- **WHAT YOU ARE ASKED TO DO**
Below are entries; output exactly the lines from the one with "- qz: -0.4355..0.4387" to the one with "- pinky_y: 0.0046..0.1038", both included, and nothing else.

(Records drawn from a dataset)
|---|

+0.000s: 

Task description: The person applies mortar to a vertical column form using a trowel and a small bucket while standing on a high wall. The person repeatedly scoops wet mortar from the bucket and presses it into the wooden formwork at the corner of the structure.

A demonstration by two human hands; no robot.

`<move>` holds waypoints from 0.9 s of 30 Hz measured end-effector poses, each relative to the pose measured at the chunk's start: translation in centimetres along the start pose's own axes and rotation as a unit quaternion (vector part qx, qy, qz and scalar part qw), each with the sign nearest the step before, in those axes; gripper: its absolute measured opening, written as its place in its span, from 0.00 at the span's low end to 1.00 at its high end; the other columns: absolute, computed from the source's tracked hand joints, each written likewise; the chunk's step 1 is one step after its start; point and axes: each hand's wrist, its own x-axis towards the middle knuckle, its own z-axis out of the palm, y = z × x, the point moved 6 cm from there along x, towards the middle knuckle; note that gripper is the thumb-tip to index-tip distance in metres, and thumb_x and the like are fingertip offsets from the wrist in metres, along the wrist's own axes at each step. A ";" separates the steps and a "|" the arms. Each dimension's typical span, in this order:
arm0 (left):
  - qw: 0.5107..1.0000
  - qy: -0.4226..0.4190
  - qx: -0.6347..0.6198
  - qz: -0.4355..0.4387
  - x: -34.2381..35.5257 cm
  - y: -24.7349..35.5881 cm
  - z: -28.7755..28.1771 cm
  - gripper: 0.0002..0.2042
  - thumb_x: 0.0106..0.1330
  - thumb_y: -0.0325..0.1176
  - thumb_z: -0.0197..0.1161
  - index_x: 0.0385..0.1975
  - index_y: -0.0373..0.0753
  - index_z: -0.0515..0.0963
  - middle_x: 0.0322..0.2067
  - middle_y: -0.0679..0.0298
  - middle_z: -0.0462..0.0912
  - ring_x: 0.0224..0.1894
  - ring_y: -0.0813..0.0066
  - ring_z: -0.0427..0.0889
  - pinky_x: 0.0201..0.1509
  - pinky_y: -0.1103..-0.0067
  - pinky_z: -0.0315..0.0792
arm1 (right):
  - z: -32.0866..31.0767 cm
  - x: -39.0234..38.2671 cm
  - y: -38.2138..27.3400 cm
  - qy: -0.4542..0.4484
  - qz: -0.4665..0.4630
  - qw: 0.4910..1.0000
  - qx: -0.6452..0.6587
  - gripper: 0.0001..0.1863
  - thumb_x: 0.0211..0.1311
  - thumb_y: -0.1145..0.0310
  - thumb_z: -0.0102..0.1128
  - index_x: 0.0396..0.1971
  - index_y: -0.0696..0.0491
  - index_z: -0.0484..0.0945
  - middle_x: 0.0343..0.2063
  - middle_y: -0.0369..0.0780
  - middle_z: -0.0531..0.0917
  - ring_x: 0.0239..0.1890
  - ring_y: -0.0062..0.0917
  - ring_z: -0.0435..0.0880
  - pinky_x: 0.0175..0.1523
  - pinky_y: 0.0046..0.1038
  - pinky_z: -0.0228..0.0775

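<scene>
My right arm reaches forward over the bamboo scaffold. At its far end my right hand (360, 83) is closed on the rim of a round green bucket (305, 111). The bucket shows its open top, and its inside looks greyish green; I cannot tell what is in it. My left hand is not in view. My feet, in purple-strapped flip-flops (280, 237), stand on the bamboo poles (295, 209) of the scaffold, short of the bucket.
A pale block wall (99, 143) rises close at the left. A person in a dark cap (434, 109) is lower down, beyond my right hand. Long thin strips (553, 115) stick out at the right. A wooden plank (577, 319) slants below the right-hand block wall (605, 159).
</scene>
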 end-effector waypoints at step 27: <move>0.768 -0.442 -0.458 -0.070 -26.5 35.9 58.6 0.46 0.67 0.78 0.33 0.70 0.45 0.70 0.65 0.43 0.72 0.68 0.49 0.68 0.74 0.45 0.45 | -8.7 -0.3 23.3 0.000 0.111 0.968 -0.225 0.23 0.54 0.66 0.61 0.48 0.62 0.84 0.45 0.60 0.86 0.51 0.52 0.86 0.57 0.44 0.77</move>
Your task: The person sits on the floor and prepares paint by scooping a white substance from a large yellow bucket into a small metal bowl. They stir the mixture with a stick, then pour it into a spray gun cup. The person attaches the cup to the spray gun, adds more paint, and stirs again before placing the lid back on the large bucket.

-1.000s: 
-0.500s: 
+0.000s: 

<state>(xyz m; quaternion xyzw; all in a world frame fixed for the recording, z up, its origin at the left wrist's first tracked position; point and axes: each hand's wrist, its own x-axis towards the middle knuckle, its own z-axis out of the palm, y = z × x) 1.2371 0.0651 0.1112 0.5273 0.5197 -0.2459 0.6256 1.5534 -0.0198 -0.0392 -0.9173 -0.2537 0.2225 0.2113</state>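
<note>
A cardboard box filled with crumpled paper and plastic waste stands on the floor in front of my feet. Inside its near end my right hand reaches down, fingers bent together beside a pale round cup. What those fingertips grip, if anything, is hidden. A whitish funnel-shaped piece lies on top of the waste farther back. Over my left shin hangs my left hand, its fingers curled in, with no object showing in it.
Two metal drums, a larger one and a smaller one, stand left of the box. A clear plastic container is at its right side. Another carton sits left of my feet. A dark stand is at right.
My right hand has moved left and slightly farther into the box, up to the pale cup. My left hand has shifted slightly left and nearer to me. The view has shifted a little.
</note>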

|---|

- **RESPONSE**
  - qz: -0.4355..0.4387
  - x: -34.2381..35.5257 cm
  - y: -24.7349..35.5881 cm
  - z: -28.7755..28.1771 cm
  - gripper: 0.0002..0.2042
  - thumb_x: 0.0106..0.1330
  - thumb_y: -0.0325..0.1176
  - thumb_z: -0.0197..0.1161
  - index_x: 0.0385..0.1975
  - index_y: -0.0373..0.0753
  - index_z: -0.0515..0.0963
  - middle_x: 0.0322..0.2067
  - middle_y: -0.0679..0.0298
  - middle_z: -0.0462..0.0912
  - ring_x: 0.0224..0.1894
  - ring_y: -0.0813..0.0066
  - ring_z: -0.0427..0.0889
  - pinky_x: 0.0201..0.1509
  - pinky_y: -0.1103..-0.0067
  - pinky_z: -0.0315..0.0792
arm1 (right):
  - z: -32.0866..31.0767 cm
  - x: -39.0234..38.2671 cm
  - y: -38.2138..27.3400 cm
  - qy: -0.4542..0.4484
  - qz: -0.4665..0.4630
  - qw: 0.4910..1.0000
  - qx: -0.6452..0.6587
  - gripper: 0.0001..0.1863
  - thumb_x: 0.0211..0.1311
  - thumb_y: -0.1145..0.0310
  - thumb_z: -0.0102..0.1128
  - index_x: 0.0396..0.1971
  - index_y: -0.0696..0.0491
  - index_z: -0.0484..0.0945
  - middle_x: 0.0343..0.2063
  - middle_y: -0.0369..0.0780
  - middle_z: -0.0531..0.0917
  - ring_x: 0.0239..0.1890
  - ring_y: -0.0062..0.0917
  - ring_z: -0.0435..0.0880
  - pinky_x: 0.0175..0.1523
  - pinky_y: 0.0046..0.1038

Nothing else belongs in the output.